WHAT NEEDS TO BE DONE: Write out the whole listing again, exactly as given.

THE INPUT:

####################

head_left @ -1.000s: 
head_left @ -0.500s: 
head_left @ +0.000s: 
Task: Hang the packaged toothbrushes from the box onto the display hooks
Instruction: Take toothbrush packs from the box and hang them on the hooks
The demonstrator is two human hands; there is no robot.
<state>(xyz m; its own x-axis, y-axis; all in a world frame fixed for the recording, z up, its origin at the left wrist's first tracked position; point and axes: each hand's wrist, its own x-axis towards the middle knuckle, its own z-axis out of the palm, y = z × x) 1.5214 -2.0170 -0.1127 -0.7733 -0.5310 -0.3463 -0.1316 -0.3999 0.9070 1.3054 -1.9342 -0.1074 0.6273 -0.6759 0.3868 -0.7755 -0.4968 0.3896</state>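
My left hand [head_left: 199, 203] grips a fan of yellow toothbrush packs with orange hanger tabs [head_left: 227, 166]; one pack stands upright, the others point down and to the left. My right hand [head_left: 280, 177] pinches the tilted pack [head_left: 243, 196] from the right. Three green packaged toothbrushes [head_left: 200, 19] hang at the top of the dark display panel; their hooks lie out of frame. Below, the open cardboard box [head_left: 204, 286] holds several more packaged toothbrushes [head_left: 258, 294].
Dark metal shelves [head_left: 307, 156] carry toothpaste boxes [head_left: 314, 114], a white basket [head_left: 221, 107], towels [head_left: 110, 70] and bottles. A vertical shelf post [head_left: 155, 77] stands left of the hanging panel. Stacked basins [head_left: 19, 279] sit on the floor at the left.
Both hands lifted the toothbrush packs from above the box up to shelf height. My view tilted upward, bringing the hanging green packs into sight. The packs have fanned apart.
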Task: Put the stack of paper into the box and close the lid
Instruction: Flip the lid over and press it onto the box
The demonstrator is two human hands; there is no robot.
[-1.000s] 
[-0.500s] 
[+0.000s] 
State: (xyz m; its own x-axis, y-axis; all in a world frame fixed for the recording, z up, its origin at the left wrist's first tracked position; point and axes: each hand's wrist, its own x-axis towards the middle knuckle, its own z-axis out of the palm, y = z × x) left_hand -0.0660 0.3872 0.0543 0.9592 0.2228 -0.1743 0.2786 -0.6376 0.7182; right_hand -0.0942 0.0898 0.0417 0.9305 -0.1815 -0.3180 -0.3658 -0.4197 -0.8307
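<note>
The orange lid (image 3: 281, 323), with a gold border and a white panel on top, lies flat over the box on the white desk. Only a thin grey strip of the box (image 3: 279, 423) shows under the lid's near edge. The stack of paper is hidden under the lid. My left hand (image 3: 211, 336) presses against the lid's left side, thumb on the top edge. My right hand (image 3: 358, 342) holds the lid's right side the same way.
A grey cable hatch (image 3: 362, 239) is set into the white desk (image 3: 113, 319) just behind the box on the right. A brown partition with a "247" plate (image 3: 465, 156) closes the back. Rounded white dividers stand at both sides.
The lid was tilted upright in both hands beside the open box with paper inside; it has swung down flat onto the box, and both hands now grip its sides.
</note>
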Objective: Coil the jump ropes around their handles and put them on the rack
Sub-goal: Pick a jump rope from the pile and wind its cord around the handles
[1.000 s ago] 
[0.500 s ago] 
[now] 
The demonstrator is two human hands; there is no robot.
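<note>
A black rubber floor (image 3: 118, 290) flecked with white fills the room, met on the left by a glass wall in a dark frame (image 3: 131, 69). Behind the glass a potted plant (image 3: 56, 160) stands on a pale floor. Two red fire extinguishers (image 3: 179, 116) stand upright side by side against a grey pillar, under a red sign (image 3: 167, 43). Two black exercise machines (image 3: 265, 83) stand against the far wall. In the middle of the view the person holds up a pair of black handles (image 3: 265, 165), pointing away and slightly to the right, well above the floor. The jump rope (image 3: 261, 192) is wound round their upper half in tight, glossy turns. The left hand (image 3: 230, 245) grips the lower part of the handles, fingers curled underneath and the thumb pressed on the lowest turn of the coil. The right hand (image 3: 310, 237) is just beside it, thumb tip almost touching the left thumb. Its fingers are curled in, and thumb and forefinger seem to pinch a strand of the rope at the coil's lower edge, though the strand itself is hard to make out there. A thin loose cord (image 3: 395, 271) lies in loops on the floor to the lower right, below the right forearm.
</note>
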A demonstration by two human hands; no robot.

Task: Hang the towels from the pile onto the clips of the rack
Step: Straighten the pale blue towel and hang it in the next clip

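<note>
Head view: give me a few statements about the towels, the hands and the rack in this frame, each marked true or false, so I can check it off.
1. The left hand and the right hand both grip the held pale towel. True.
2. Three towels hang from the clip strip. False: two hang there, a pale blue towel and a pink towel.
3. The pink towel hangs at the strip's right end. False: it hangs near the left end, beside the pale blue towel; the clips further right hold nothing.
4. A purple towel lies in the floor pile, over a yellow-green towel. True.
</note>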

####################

REPLY:
head_left @ -1.000s: 
head_left @ -0.500s: 
head_left @ +0.000s: 
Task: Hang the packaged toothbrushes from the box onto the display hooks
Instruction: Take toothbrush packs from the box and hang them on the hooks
The demonstrator is two human hands; there is no robot.
<state>(xyz m; its own x-axis, y-axis; all in a world frame fixed for the recording, z up, its origin at the left wrist's first tracked position; point and axes: each hand's wrist, its own x-axis towards the middle knuckle, its own z-axis out of the palm, y = z × x) 1.5214 -2.0170 -0.1127 -0.7733 -0.5310 -0.3463 -0.1316 -0.3999 0.9070 1.3054 -1.9342 -0.1074 0.6273 -0.6759 0.3868 -0.7755 -0.4968 0.3896</state>
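My left hand [head_left: 199, 203] grips a fan of yellow toothbrush packs with orange hanger tabs [head_left: 227, 166]; one pack stands upright, the others point down and to the left. My right hand [head_left: 280, 177] pinches the tilted pack [head_left: 243, 196] from the right. Three green packaged toothbrushes [head_left: 200, 19] hang at the top of the dark display panel; their hooks lie out of frame. Below, the open cardboard box [head_left: 204, 286] holds several more packaged toothbrushes [head_left: 258, 294].
Dark metal shelves [head_left: 307, 156] carry toothpaste boxes [head_left: 314, 114], a white basket [head_left: 221, 107], towels [head_left: 110, 70] and bottles. A vertical shelf post [head_left: 155, 77] stands left of the hanging panel. Stacked basins [head_left: 19, 279] sit on the floor at the left.
Both hands lifted the toothbrush packs from above the box up to shelf height. My view tilted upward, bringing the hanging green packs into sight. The packs have fanned apart.
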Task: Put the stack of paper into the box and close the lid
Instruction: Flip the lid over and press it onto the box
The demonstrator is two human hands; there is no robot.
[-1.000s] 
[-0.500s] 
[+0.000s] 
State: (xyz m; its own x-axis, y-axis; all in a world frame fixed for the recording, z up, its origin at the left wrist's first tracked position; point and axes: each hand's wrist, its own x-axis towards the middle knuckle, its own z-axis out of the palm, y = z × x) left_hand -0.0660 0.3872 0.0543 0.9592 0.2228 -0.1743 0.2786 -0.6376 0.7182; right_hand -0.0942 0.0898 0.0417 0.9305 -0.1815 -0.3180 -0.3658 -0.4197 -0.8307
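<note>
The orange lid (image 3: 281, 323), with a gold border and a white panel on top, lies flat over the box on the white desk. Only a thin grey strip of the box (image 3: 279, 423) shows under the lid's near edge. The stack of paper is hidden under the lid. My left hand (image 3: 211, 336) presses against the lid's left side, thumb on the top edge. My right hand (image 3: 358, 342) holds the lid's right side the same way.
A grey cable hatch (image 3: 362, 239) is set into the white desk (image 3: 113, 319) just behind the box on the right. A brown partition with a "247" plate (image 3: 465, 156) closes the back. Rounded white dividers stand at both sides.
The lid was tilted upright in both hands beside the open box with paper inside; it has swung down flat onto the box, and both hands now grip its sides.
</note>
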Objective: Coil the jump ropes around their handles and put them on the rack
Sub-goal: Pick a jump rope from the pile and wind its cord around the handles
[1.000 s ago] 
[0.500 s ago] 
[now] 
The demonstrator is two human hands; there is no robot.
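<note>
A black rubber floor (image 3: 118, 290) flecked with white fills the room, met on the left by a glass wall in a dark frame (image 3: 131, 69). Behind the glass a potted plant (image 3: 56, 160) stands on a pale floor. Two red fire extinguishers (image 3: 179, 116) stand upright side by side against a grey pillar, under a red sign (image 3: 167, 43). Two black exercise machines (image 3: 265, 83) stand against the far wall. In the middle of the view the person holds up a pair of black handles (image 3: 265, 165), pointing away and slightly to the right, well above the floor. The jump rope (image 3: 261, 192) is wound round their upper half in tight, glossy turns. The left hand (image 3: 230, 245) grips the lower part of the handles, fingers curled underneath and the thumb pressed on the lowest turn of the coil. The right hand (image 3: 310, 237) is just beside it, thumb tip almost touching the left thumb. Its fingers are curled in, and thumb and forefinger seem to pinch a strand of the rope at the coil's lower edge, though the strand itself is hard to make out there. A thin loose cord (image 3: 395, 271) lies in loops on the floor to the lower right, below the right forearm.
</note>
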A demonstration by two human hands; no robot.

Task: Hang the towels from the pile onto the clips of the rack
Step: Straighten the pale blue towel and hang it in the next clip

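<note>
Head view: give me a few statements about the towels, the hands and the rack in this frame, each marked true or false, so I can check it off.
1. The left hand and the right hand both grip the held pale towel. True.
2. Three towels hang from the clip strip. False: two hang there, a pale blue towel and a pink towel.
3. The pink towel hangs at the strip's right end. False: it hangs near the left end, beside the pale blue towel; the clips further right hold nothing.
4. A purple towel lies in the floor pile, over a yellow-green towel. True.
</note>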

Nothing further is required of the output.